The ex-wives of former White House Staff Secretary Rob Porter have responded to President Donald Trump’s apparent insinuation that they lied about being physically and verbally abused by Porter during their respective marriages with him. Porter resigned from The White House on Wednesday after his alleged abuse of Jennifer Willoughby and Colbie Holderness was publicized, even as Chief of Staff John Kelly hailed Porter as “a man of true integrity and honor” while Trump repeatedly emphasized that Porter had denounced his ex-wives’ claims as lies. In respective Op-Ed’s for TIME magazine and The Washington Post, Willoughby and Holderness both addressed Trump’s comments, as well as a tweet sent out by the president a few days after Porter’s resignation, in which he bemoaned how a “mere allegation” can destroy the careers of the “falsely accused.”
Peoples lives are being shattered and destroyed by a mere allegation. Some are true and some are false. Some are old and some are new. There is no recovery for someone falsely accused – life and career are gone. Is there no such thing any longer as Due Process?
— Donald J. Trump (@realDonaldTrump) February 10, 2018
“There it is again,” wrote Willoughby in reference to the tweet. “The words ‘mere allegation’ and ‘falsely accused’ are meant to imply that I am a liar. That Colbie Holderness is a liar. That the work Rob was doing in the White House was of higher value than our mental, emotional or physical wellbeing. That his professional contributions are worth more than the truth. That abuse is something to be questioned and doubted.”
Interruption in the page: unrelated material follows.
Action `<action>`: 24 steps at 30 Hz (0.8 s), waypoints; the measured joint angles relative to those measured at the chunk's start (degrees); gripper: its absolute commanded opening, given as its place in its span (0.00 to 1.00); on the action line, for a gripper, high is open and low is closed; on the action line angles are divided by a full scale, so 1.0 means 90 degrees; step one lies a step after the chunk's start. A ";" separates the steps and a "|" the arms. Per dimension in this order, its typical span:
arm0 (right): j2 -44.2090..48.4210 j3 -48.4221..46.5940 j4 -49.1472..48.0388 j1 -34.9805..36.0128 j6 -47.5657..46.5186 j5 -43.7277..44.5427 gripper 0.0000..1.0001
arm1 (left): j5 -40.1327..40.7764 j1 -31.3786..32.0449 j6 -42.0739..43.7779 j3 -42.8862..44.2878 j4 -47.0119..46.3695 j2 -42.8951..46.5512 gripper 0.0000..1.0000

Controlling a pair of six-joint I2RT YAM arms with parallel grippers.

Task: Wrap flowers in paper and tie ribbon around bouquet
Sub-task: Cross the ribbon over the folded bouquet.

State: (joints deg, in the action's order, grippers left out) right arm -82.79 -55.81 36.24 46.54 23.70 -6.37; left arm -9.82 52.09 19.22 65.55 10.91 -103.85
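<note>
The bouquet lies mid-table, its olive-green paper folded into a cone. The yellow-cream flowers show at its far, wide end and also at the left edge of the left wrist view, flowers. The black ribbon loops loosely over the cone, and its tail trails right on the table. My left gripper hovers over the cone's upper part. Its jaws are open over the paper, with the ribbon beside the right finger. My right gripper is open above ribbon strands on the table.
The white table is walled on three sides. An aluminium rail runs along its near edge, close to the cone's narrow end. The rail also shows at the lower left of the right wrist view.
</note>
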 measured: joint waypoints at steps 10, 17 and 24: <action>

Trump was hardly the first one to question whether or not she had abused, Willoughby added. Society itself, she explained, always questions the victim’s account ahead of the abuser’s — a phenomenon she chalked up to a subconscious desire to pretend that such terrible things don’t really happen. Victims, she said, can have their self-esteem so run into the ground by repeated abuse that even they are left unsure of whether what’s happening to them is real — or whether they’ve just gone “crazy.”
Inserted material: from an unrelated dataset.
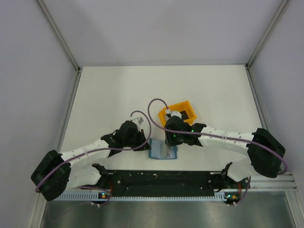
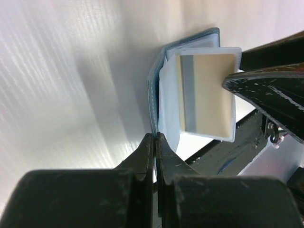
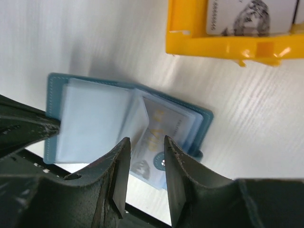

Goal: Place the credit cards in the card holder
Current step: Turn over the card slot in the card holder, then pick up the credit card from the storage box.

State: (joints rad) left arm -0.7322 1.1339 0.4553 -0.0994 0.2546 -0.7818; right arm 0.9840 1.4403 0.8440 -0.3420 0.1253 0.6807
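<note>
Two grippers meet over the open teal card holder (image 3: 203, 116), which lies flat on the white table (image 1: 109, 95) just in front of the black base rail (image 1: 161, 179), near the middle of the near edge. The left gripper (image 2: 155, 140) is pinched tight on the edge of one of the holder's clear plastic sleeves, at the holder's left side. The right gripper (image 3: 145, 142) hangs over the holder's right half with its fingers a narrow gap apart. A credit card (image 2: 209, 90) sits tilted between them, its beige back and grey stripe facing the left wrist camera. One right finger touches the card's edge, but I cannot tell whether the card is truly clamped. Just beyond the holder stands an orange tray (image 3: 213, 45) with another printed card (image 3: 251, 16) inside. The table has a faint wood-grain sheen and is enclosed by plain pale grey walls (image 1: 166, 28), with aluminium posts (image 1: 59, 35) in the corners.
</note>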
Writing for The Washington Post, Holderness noted that a recent ex-girlfriend of Porter’s had reached out to Willoughby and herself to share her own account of abuse at his hands. The ex-girlfriend asked the two of them: “Am I crazy?”
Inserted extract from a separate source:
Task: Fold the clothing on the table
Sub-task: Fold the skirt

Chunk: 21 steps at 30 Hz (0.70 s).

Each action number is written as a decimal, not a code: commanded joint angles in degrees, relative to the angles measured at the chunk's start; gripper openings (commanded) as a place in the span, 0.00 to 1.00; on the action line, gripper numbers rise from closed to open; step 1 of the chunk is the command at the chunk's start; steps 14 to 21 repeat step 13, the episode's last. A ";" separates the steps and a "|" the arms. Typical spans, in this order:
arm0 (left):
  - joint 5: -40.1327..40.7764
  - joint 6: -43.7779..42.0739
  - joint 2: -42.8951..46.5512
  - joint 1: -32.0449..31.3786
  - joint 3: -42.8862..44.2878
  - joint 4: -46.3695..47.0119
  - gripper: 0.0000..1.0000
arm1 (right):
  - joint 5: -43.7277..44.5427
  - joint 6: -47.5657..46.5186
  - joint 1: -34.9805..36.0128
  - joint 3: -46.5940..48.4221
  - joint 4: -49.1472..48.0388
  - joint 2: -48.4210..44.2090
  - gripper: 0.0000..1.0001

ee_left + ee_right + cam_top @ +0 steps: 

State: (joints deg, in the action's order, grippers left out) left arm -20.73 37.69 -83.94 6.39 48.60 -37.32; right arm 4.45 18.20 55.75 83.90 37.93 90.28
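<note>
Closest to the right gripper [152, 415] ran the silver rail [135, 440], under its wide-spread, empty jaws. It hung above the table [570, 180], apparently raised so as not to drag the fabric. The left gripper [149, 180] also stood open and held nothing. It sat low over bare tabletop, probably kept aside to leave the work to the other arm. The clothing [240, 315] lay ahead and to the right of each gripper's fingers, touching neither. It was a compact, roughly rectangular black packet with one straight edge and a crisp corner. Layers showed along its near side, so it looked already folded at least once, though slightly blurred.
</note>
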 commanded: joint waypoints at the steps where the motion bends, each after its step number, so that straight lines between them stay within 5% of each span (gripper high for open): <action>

“Boy, I could identify with that question,” wrote Holderness.
Holderness also took exception with comments from White House counselor Kellyanne Conway, who claimed that she wasn’t concerned for White House Communications Director Hope Hicks, who is reportedly dating Porter, because she had “rarely met somebody so strong with such excellent instincts and loyalty and smarts.”
Abuse, Holderness said, happens to women regardless of their “strength,” “instincts,” or “smarts.” Enduring and surviving abuse, she added, takes incredible strength — not to mention coming forward when you know that the President of the United States, as well as his various lackeys, are going to respond by calling your credibility into question.
The scandal has been engulfing the White House for nearly a week now and on Tuesday CNN reported that Porter was up for a promotion, according to anonymous sources — despite White House officials having known about the abuse allegations from his ex-wives.